Blog | El portalón

La grieta

En un mundo tambaleante debería exigírsenos a los sanos la ligereza

POCAS COSAS he mirado más durante este confinamiento que la grieta de la pared de mi habitación. Mirado, tocado y fotografiado. Razonado con amigos sobre las posibilidades reales de que se me abra la pared en dos y me trague: 95% para mí al acabar una jornada de trabajo especialmente, bueno, trabajosa; y 0,001% para ellos al recibir con los ojos en blanco una nueva mención a su existencia durante una videoconferencia. Busco en mis conversaciones de whatsapp la palabra grieta y me avergüenzo del resultado. No he racaneado información sobre ella a nadie, he corrido la voz como un testigo de Jehová puerta a puerta, machaconamente proselitista.

Ilustración del blog de María Piñeiro. MARUXALa grieta concentra, está claro, mis preocupaciones. En un mundo tambaleante, con tantos sufriendo tantísimo, me da por dedicarme a a algo así y entregarme toda. Solo he conseguido salir de ese bucle absurdo —que eso es lo peor, la tontería, razonar con una misma y saber que es una chorrada— con algo que considero, esto sí, de vital importancia: la ligereza.
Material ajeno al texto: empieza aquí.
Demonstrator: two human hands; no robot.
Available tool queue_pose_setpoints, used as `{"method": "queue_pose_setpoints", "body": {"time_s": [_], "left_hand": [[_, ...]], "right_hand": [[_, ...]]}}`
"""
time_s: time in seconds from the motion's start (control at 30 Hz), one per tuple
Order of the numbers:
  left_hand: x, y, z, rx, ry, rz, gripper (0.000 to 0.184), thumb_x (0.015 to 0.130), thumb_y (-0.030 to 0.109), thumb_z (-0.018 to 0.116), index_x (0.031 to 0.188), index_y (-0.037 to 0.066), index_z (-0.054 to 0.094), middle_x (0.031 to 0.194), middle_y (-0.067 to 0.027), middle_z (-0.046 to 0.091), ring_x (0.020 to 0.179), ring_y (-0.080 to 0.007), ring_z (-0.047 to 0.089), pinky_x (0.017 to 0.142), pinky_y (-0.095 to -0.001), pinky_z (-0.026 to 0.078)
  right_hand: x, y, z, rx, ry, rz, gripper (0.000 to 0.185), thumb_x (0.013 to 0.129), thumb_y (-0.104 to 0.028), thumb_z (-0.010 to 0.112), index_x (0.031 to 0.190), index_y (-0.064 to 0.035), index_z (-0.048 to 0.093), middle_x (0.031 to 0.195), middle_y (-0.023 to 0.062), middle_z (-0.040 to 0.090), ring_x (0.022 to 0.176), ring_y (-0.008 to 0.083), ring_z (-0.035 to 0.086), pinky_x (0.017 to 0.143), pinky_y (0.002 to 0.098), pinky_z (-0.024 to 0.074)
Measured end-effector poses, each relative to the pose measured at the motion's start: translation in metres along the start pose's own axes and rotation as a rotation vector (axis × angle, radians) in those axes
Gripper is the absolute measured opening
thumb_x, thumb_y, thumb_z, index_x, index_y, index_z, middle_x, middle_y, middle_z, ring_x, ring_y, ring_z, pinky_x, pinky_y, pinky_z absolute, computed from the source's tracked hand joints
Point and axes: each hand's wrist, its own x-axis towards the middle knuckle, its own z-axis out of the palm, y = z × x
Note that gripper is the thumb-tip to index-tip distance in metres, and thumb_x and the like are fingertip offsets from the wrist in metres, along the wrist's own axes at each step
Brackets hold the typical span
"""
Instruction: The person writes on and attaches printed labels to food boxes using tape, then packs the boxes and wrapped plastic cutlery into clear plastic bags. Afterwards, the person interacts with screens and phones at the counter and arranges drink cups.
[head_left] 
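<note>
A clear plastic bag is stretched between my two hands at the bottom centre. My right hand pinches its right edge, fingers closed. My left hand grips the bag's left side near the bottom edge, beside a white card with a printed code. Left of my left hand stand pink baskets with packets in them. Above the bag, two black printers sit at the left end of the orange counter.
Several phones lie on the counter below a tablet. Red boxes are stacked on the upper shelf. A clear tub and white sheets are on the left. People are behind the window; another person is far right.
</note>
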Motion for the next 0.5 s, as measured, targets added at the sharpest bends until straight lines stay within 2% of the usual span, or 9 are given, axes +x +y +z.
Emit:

La ligereza, que quede claro, es patrimonio de los privilegiados. Se debe estar vivo para poder ejercerla. Hay pocos, por no decir ninguno, que pueda practicarla en el culmen de una verdadera tragedia. Al resto -los sanos y con seres queridos sanos, para quienes no es el Banco de Alimentos o nada, los que aún tendremos oportunidades- debería exigírsenos. La ligereza consiste en dar importancia a cosas que no la tienen, pero que te apuntalan la existencia. Son como andamios para la vida feliz y desacomplejada. Es, en resumen, no tomarse demasiado en serio a una misma.

Como creo que se practica por imitación me he lanzado a dos ejercicios postgrieta: ver películas antiguas y leer sobre excéntricos ingleses. De lo primero, me gusta la compostura, la belleza y el estilazo. Por ejemplo, como media humanidad, he vuelvo a ver ‘La ventana indiscreta’ y a recrearme en los detalles. Aquí algunas verdades que nadie me podrá discutir: James Stewart tiene una cualidad cutánea un poco Trump; o sea, está naranja y Grace Kelly lleva unos vestidos imposibles para ‘venir de trabajar aunque trabaje en una tienda de ropa. Qué maravilla todo, especialmente el maletín que ella se lleva a casa de Stewart para pasar la noche, con unas pantuflas y un camisón confeccionado con dos kilómetros de organza.

De ese camisón me fui al que lleva Barbara Stanwyck en ‘Voces de muerte’. Se pasa media película en la cama, agobiadísima, llamando y recibiendo llamadas, convencida de que la van a matar. Pero se atusa el pelo, se pasa la mano por las mangas y el corpiño para recolocarse y queda claro que la ropa con la que duerme es lo más parecido a un traje de noche que tú hayas visto. Es decir, que sufres por ella, pero te reconforta el modelón, la verdad.

Lo de los excéntricos ingleses, y las excentricidades de los ingleses que no es lo mismo, supone una devoción bien trabajada desde antes de la adolescencia, son mi religión. Pocas cosas me hacen sentir más que el mundo está en orden que saber de sus costumbres y manías, desde Churchill desayunando un bistec hasta Jessica Mitford abriendo en la infancia una cuenta ahorro para escaparse de casa. Me regodeo en los detalles y ahora busco como una loca todos a los que se entregaron durante los años del Blitz, los bombardeos alemanes. Mira tú que original como si no hubiera ya maravillado a Camba y a Assía que siguieran sacando la porcelana fina para cenar, pintándose los labios, y cambiando leche en polvo por medias entre la destrucción.

El otro día leí en un periódico británico un extracto mínimo de unos diarios de la época fantásticamente titulados ‘Pocos huevos y ninguna naranja’ que decía: "Brixton está tan dañado que las autoridades han dicho a la gente que, si tienen una cocina, vivan en ella y den gracias". Acto seguido, abandoné la habitación de la grieta y me fui a hacer la comida. No debo exagerar. Tengo una cocina. Gracias.